Utility programs for DIS system

Name Description
add_newsletter.py Add, change, or remove a DOI's newsletter date
add_preprint.py Add a preprint relationship for a particular preprint-article pair
edit_orcid.py Edit a record in the orcid collection
find_missing_orcids.py Find entries in the People system with groups (lab heads) but no ORCID
get_citation.py Print citations to the terminal in Janelia newsletter format
name_match.py Interactively curate the list of Janelia authors (jrc_author) for one or more DOIs
search_people.py Search for a name in the People system
set_alumni.py Add an alumni tag to a Janelian's metadata in the orcid collection
update_tags.py Modify tags (and optionally add newletter date) to DOIs
weekly_pubs.py A wrapper for the whole weekly curation pipeline

Setup

These scripts have a number of dependencies, listed in requirements.txt. You will need to start by creating a Python virtual environment:

cd utility/bin
python3 -m venv my_venv

Then enter the virtual environment and install necessary libraries:

source my_venv/bin/activate
my_venv/bin/pip install -r requirements.txt

Programs can now be run in the virtual environment:

my_venv/bin/python3 add_newsletter.py --verbose

Dependencies

  1. The libraries specified in requirements.txt need to be installed.
  2. The Configuration system must be accessible.

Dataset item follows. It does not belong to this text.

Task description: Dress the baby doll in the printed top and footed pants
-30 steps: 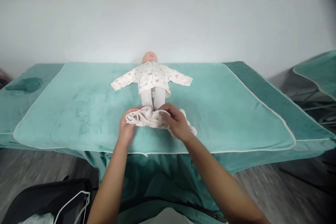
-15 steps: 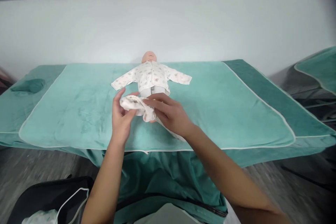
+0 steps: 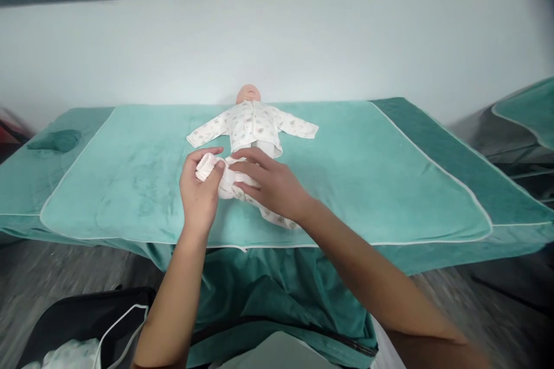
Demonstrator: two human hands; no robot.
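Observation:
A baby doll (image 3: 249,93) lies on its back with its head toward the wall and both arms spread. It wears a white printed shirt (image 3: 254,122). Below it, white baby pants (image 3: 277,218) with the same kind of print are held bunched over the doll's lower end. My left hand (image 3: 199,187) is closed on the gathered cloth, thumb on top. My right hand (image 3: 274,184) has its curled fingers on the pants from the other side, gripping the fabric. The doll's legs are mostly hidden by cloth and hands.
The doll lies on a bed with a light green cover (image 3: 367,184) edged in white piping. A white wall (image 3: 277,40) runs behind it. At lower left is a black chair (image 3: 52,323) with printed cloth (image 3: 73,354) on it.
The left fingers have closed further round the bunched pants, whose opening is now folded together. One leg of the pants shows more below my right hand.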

The following configurations are used:
    • databases
    • dis
    • rest_services
  3. The following keys must be present in the run environment:
    • CONFIG_SERVER_URL: base URL for Configuration system
    • PEOPLE_API_KEY: API key for HHMI People system

Tips for all utility scripts

  • Most of these scripts can be run on either a single doi (--doi) or a file containing a list of dois (--file). For example, python3 weekly_pubs.py --doi 10.1234/5678 or python3 weekly_pubs.py --file dois.txt
  • The --write flag tells the script that you want to make changes. If the --write flag is omitted, a dry run will be performed and changes will not be made.
  • The --verbose flag will run the script with progress messages.
  • The -h flag will show a help menu listing the script's command line arguments. For example, python3 weekly_pubs.py -h

Key scripts in the weekly pipeline

weekly_pubs.py

This is a wrapper script for the whole weekly curation pipeline. For a DOI or batch of DOIs, it runs ../../sync/bin/update_dois.py, name_match.py, update_tags.py, and get_citation.py, in that order. Any of these scripts can also be run on its own. It will not add DOIs to the database that are already in the database, but it will run the rest of the scripts on those DOIs.

Example usage:

python3 weekly_pubs.py --doi 10.1038/s41586-024-07939-3 --write --verbose

If you want to simply add a DOI to the database without running the rest of the pipeline, run with the --sync_only flag. As always, you must add the --write flag for the change to persist in the database. For example:

python3 weekly_pubs.py --doi 10.1038/s41586-024-07939-3 --write --sync_only

It is better to add DOIs to the database this way, rather than running sync/bin/update_dois.py directly, because this script performs a couple of addition quality checks on the DOIs.

name_match.py

This script attempts to match paper authors to Janelia employees, based on ORCIDs if possible. If no ORCID is available for an author, then the script makes a 'best guess' using fuzzy string matching between the author name and names in the People System. The script will prompt the user to approve these guesses.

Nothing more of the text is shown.